Overall, 26 million people — or about 42% of all Medicare beneficiaries — are projected to enroll in an MA plan for 2021.

“The fairly significant increase in the number of plans that are offering these benefit signals, to us, that these are here to stay,” Tumlinson said. “This is not a flash in the pan. This is not a fluke. This is now a real, concrete part of the Medicare Advantage program, from this point forward.”

Apart from statistics on supplemental benefits related to in-home care in 2021, CMS also shared its latest figures on the hospice carve-in under Medicare Advantage. For the first time in Medicare history, 53 MA plans next year will offer increased access to palliative care and integrated hospice care to their enrollees through the Medicare Advantage Value-Based Insurance Design (VBID) Model.

In conversations leading up to a hospice carve-in, some end-of-life care providers expressed concern about diluting the traditional hospice benefit and having to negotiate rates with MA plans. Tumlinson noted that 2021 VBID participation will help to test those concerns and gauge the effectiveness of a hospice carve-in.

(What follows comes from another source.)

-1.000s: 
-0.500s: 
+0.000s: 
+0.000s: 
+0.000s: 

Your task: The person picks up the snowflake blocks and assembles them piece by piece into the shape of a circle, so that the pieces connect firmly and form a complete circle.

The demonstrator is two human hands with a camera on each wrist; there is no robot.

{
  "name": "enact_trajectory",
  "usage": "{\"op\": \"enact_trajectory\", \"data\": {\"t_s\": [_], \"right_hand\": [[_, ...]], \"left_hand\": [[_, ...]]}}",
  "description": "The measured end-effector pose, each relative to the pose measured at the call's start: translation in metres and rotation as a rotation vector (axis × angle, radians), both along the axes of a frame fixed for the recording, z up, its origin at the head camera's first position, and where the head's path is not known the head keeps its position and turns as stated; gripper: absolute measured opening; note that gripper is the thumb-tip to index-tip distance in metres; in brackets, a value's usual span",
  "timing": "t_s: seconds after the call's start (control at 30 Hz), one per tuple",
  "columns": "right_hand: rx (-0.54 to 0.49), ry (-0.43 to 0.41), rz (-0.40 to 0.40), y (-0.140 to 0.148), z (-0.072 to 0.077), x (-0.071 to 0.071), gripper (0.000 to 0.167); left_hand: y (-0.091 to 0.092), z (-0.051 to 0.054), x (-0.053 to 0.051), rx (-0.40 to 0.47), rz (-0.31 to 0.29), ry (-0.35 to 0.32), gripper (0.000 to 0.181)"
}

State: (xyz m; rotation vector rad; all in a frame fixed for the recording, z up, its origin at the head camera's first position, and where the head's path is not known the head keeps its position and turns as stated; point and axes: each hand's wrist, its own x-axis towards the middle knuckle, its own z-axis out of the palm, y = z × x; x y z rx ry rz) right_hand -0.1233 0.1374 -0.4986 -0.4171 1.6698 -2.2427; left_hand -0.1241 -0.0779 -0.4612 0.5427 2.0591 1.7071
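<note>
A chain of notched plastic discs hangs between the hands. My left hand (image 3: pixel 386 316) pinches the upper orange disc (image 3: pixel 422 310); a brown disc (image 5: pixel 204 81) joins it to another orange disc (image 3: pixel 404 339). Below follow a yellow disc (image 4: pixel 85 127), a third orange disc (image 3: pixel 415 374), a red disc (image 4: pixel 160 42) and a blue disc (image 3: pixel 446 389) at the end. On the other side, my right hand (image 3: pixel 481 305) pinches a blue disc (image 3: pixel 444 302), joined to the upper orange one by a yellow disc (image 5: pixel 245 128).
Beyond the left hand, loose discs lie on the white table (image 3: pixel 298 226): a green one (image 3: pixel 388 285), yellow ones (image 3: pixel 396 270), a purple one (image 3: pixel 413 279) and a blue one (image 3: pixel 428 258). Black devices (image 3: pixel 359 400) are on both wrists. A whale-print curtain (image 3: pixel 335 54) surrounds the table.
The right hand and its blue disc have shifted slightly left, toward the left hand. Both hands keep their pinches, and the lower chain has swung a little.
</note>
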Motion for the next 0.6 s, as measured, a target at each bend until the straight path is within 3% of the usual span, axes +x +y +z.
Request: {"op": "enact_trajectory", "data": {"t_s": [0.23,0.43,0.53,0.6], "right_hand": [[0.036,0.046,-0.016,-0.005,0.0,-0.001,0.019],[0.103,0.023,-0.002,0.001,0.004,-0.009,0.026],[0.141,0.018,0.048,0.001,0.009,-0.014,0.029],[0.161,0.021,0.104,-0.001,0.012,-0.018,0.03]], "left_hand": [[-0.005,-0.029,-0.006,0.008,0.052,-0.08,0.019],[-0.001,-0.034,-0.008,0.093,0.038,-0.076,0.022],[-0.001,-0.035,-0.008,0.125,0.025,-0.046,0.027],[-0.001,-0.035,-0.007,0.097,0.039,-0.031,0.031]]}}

“This is not a ton of plans, in the big scheme of things,” she pointed out. “This is kind of a ‘right number’ of plans. It’s going to allow CMS to really learn how it’s going to work in a controlled kind of a way.” 

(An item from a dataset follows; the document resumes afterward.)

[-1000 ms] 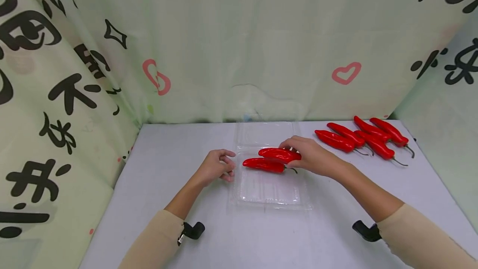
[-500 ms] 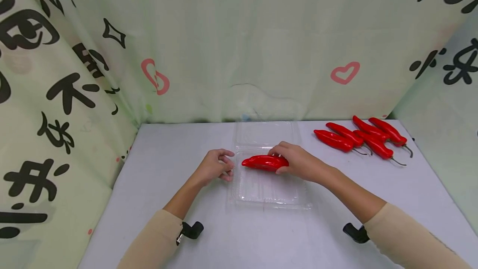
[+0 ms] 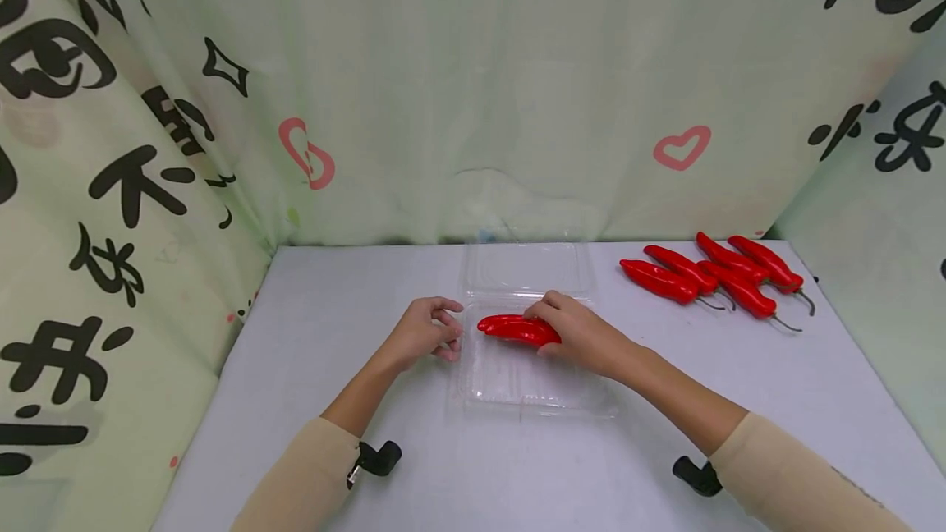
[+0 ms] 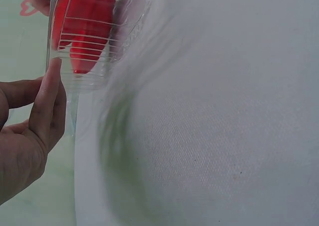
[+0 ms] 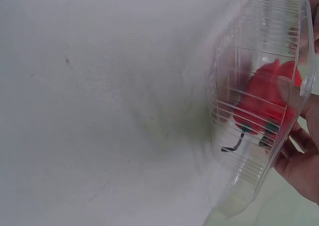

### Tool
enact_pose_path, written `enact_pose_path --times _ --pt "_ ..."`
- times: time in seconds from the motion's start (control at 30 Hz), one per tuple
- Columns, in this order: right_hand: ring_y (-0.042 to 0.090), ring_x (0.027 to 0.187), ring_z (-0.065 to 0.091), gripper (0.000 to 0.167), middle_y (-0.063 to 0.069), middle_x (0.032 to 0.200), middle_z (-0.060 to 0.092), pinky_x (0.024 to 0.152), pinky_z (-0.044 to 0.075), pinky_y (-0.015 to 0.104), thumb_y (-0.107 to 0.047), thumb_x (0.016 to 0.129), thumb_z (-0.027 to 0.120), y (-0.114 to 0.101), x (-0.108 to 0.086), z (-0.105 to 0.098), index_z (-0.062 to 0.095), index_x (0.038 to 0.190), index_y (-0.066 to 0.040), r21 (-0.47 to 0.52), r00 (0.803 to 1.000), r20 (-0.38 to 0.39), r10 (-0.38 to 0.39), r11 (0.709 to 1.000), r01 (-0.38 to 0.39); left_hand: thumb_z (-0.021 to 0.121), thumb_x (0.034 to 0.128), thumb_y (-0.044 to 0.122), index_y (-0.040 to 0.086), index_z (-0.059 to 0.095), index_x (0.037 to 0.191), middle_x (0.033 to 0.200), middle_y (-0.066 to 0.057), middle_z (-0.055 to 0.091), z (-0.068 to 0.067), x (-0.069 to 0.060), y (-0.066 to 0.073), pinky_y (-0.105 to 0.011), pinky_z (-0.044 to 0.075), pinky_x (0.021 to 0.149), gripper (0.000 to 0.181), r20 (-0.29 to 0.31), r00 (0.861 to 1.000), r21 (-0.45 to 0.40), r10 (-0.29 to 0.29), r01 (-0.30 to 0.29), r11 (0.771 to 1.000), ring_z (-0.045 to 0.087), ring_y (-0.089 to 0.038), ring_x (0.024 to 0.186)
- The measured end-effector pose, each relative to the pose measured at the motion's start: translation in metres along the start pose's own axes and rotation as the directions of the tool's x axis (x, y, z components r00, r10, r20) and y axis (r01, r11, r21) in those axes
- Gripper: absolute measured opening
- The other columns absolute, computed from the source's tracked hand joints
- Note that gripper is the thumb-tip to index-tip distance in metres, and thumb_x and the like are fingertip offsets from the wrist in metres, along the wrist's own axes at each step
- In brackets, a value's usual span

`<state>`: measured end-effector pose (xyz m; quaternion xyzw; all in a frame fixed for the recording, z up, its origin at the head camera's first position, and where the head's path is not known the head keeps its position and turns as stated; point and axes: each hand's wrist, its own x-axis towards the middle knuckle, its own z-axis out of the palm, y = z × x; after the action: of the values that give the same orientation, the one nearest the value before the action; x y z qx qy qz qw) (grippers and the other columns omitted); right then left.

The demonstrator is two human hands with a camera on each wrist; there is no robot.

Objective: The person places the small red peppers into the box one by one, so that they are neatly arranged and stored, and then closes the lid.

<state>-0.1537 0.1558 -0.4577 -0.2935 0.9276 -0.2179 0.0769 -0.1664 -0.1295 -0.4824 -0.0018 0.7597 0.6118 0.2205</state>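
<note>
The right grip (image 3: 581, 339) pinches a red pepper (image 3: 515, 331) (glossy, probably light, slippery); its middle, just left of that grip, promises surer hold; left grip (image 3: 429, 330) relaxed.

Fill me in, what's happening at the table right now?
A person's right hand is in the open clear plastic box, gripping at least one of the two red peppers there. The left hand is at the box's left edge. Five more peppers lie on the white table, off to the right.
</note>
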Motion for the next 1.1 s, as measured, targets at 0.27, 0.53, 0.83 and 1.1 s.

CMS has made Medicare Advantage a priority under the Trump administration, with the president even calling for Medicare-MA parity in an October 2019 executive order. The latest numbers on MA enrollment and plans participating in innovative supplemental benefit programs reflect that push, according to CMS Administrator Seema Verma.

“Historically low premiums, massive savings on insulin and more supplemental benefits represent the welcome fruit of the creative, patient-oriented policies that this administration has made its calling card,” Verma said in a statement. “Medicare beneficiaries will feel the difference – in their health as well as their pocketbook.”

The number of MA plans has grown to 4,800 health plans available during the 2021 open enrollment season, a 76.6% increase since 2017.